Beautiful....so gorgeous


----------



## BlkCat (Feb 13, 2005)

pinktoes804 said:
			
		

> sounds like my girlfriend...


LOL! Just give me a Credit Card!


----------



## Spider-man 2 (Feb 13, 2005)

Here's a male T. blondi I used to own, funny that this thread came up. I happen to have pics....


----------



## Spider-man 2 (Feb 13, 2005)

I just snapped some photos on my female.....I know I am cheap.  Actually, the only bills I had on me were 1s.  ohh well






She got BACK!!!!










Kiss me baby!










Can't touch this, duhhhh duh duh duh....






She got a little angry at my tweezers...some T. blondi vemon, eekkk!


----------



## andy83 (Feb 13, 2005)

Sorry for the large pic - - but it is a large tarantula! ;P  ;P  ;P 

Not my T but I got to look after her over the summer. -I have 2 slings on the way.


----------



## BlkCat (Feb 13, 2005)

What is the weight on her? (andy83)


----------



## jeffh_x (Feb 13, 2005)

nice close  ups!


----------



## David Richards (Feb 13, 2005)

*Nice everbody*

Now that's what i'm talking about WOWWWWWWW.  That is scary big, can anyone beat that?  I gotta see it.


----------



## andy83 (Feb 13, 2005)

I couldn't tell you the weight but I'll see her again this summer. I'll be sure to get her on a scale.


----------



## Spider-man 2 (Feb 13, 2005)

I would say my male is still the biggest (in leg span) so far.


----------



## BlkCat (Feb 13, 2005)

Spider-man 2 said:
			
		

> I would say my male is still the biggest (in leg span) so far.


I have noticed that males are usually the smaller Ts. Are the male T blondis usually bigger than the females? Is it just ur paticular one?


----------



## Spider-man 2 (Feb 13, 2005)

BlkCat said:
			
		

> I have noticed that males are usually the smaller Ts. Are the male T blondis usually bigger than the females? Is it just ur paticular one?

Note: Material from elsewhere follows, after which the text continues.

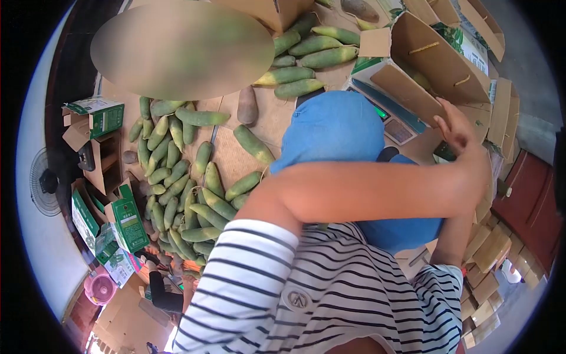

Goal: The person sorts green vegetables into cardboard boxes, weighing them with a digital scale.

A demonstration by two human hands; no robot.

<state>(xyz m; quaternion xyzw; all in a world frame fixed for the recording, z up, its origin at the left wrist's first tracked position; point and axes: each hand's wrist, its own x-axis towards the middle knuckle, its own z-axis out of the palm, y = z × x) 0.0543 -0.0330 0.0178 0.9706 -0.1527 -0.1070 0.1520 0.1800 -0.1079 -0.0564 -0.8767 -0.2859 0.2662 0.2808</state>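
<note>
My left forearm (377, 189) crosses over my blue-trousered knees (336, 127) toward the right. Its end meets my other arm near the wrist, and the left fingers are not distinguishable there. Beyond it, my right hand (458, 131) has its thumb and fingers apart, at the lower side of an open cardboard box (436, 76). Nothing shows between those fingers. The box stands on a scale (400, 130) with a lit green display. Yellow rope handles show on its inner wall. Green radishes (203, 230) lie in a large pile on the left.
More green radishes (330, 57) lie beyond my knees. Green-and-white cartons (127, 218) and a pink fan (100, 288) stand at left. Another person's dark sleeve (164, 292) shows at lower left. Stacked cartons (489, 248) are at right. A blurred oval hides the upper left.
</note>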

If smaller as in weight, then yes, they are.  Males usually have a bigger leg span which is why people call them "leggy".


----------



## David Richards (Feb 13, 2005)

*Photo site!*

Great photoalbum set up Dwayne,  Well done. Are they all your T's? Nice.


----------



## Spider-man 2 (Feb 13, 2005)

Thanks David!  I can't even count how many hours I have worked on that thing.  Yes, I have owned at one point in time or still own all the Ts in there.  98% of the spider pictures there, I took.


----------



## David Richards (Feb 13, 2005)

*My hat's off to you*

The album is a work of art,  keep painting!


----------



## Spider-man 2 (Feb 13, 2005)

David Richards said:
			
		

> The album is a work of art,  keep painting!


 :8o  :8o  :8o  :8o  :8o


----------



## David Richards (Feb 13, 2005)

*What?  why the sad faces*

I hope you took that as the complement that it was.  dave


----------



## Spider-man 2 (Feb 13, 2005)

David Richards said:
			
		

> I hope you took that as the complement that it was.  dave


Yea, but it is nothing, really....

( :8o That's the embarassed smiley)


----------



## David Richards (Feb 13, 2005)

Sorry to pour it on so thick, but it is impressive  :clap:


----------



## BlkCat (Feb 14, 2005)

I looked through it aswell. I couldnt help myself. Heard to many good things.  :} It is great! I was looking at the M. robustom pics. I didnt know they were docile enough to handle.


----------



## Spider-man 2 (Feb 14, 2005)

BlkCat said:
			
		

> I looked through it aswell. I couldnt help myself. Heard to many good things.  :} It is great! I was looking at the M. robustom pics. I didnt know they were docile enough to handle.


Thanks!

Oh yea!  My robustum is a total sweethart.


----------



## BlkCat (Feb 14, 2005)

Spider-man 2 said:
			
		

> Thanks!
> 
> Oh yea!  My robustum is a total sweethart.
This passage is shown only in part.